No end in sight to impasse on Switzerland’s participation in European research and education programmes
Swiss science is still in limbo after an immigration spat in February that saw Brussels freeze out the country from EU research and education programmes. The European commission is now adamant that it has little room for manoeuvre and Switzerland must act to resolve the situation. The head of the Conference of Swiss University Rectors, Antonio Loprieno, is now warning that if this impasse cannot be ended it will be a catastrophe for Swiss science.
The Swiss referendum that saw immigration from the EU’s newest member, Croatia, blocked led to the suspension of negotiations on the EU’s science and educations programmes, Horizon 2020 and Erasmus+. And on 26 February the commission relegated Switzerland from associate to ‘third country’ status. As a result Swiss universities can no longer lead research projects and Switzerland’s coordination of the Human Brain Project, among others, is in jeopardy.
Loprieno argues that the commission has moved too hastily to punish Switzerland and is critical of Brussel’s ideological stance that has cut Swiss science adrift. ‘We tried asking if the European Research Council would be willing to allow the participation of Switzerland, without investing money, and to serve as a review panel for Swiss-funded research, but the European Union put in some sort of veto,’ says Loprieno. ‘The German and even the French rector conference encouraged the European Research Council to act positively and that was something we appreciated.’

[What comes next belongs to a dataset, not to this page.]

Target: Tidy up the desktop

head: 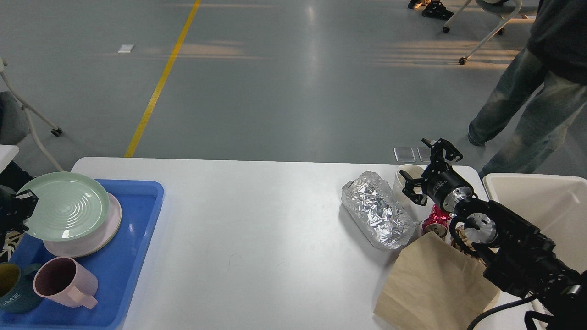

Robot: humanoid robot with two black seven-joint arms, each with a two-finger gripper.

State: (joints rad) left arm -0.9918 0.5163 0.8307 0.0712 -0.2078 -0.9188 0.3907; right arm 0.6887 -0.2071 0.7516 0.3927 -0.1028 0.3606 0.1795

The German Rectors’ Conference (HRK) has appealed to politicians within the EU to restart negotiations with Swiss universities and research institutions. If the commission wants to create a European research and education area, then excluding Switzerland is a big mistake, says Horst Hippler, president of the HRK. ‘Switzerland has excellent research and it is at the heart of Europe,’ he adds. ‘We want to see competition between their universities and [other] European universities to keep the level of science in Europe at a certain level and to encourage collaboration and competition.’
Hippler says the Swiss vote has understandable implications, but says that the commission should allow the ERC to assess Swiss applications. ‘This would make it easier to continue collaborations with Switzerland.’
There is a suspicion in Switzerland that the referendum result has been used as a pretext to revisit the entire relationship between the EU and Switzerland. ‘The EU does not seem happy about the way bilateral agreements work,’ says Loprieno. ‘Sometimes we get the impression that it is using what happened on 9 February to reopen the entire issue.’
In March, the Swiss National Science Foundation announced a temporary scheme that offers researchers substitute funding in place of the ERC. Some in Switzerland believe this shows the country can go it alone, but Swiss science is strikingly international and Loprieno says there is ‘symbolic value in competition’. He says Swiss research universities and institutions will not support the backup schemes in the long run.
The Swiss government is reportedly attempting to broker an agreement with the EU, and Loprieno says there is considerable sympathy for the Swiss position in countries such as the UK, Germany and Austria. ‘Even Croatia was happy with the temporary solution that Switzerland had proposed, though I don’t know the details, but that was not mirrored by Brussels,’ he says. ‘The position of the EU as a whole seems far more ideological than the more pragmatic approach of member states.’
In a statement last month, European commissioner László Andor said: ‘I want to make very clear that this freeze of negotiations is not a “punishment” or “sanction” for the expression of the Swiss electorate, but a logical consequence of the choice Switzerland itself has made.’
Loprieno believes that relations between Switzerland and Brussels are unlikely to thaw until after the European elections in May, perhaps with some movement in autumn. ‘One of the signals we got from Brussels is that there is a certain fear about possible votes for right-wing parties in the EU, given the anti-EU mood in the European electorate,’ he says. ‘By being rigid on the Swiss issue, we believe the European commission wants to send a signal: look what happens if you behave in an anti-European manner.’
Over 50% of professors in Swiss universities are foreign and research positions make no bones about whether applicants are Swiss or not. ‘What is happening now is, in a certain sense, something that jeopardises our core identify as Swiss institutions, which understand themselves as global not national,’ Loprieno adds. ‘All four of our neighbouring countries are less open to intellectual immigration than we are,’ he observes. ‘Try applying for a professorship at a French university if you are not French.’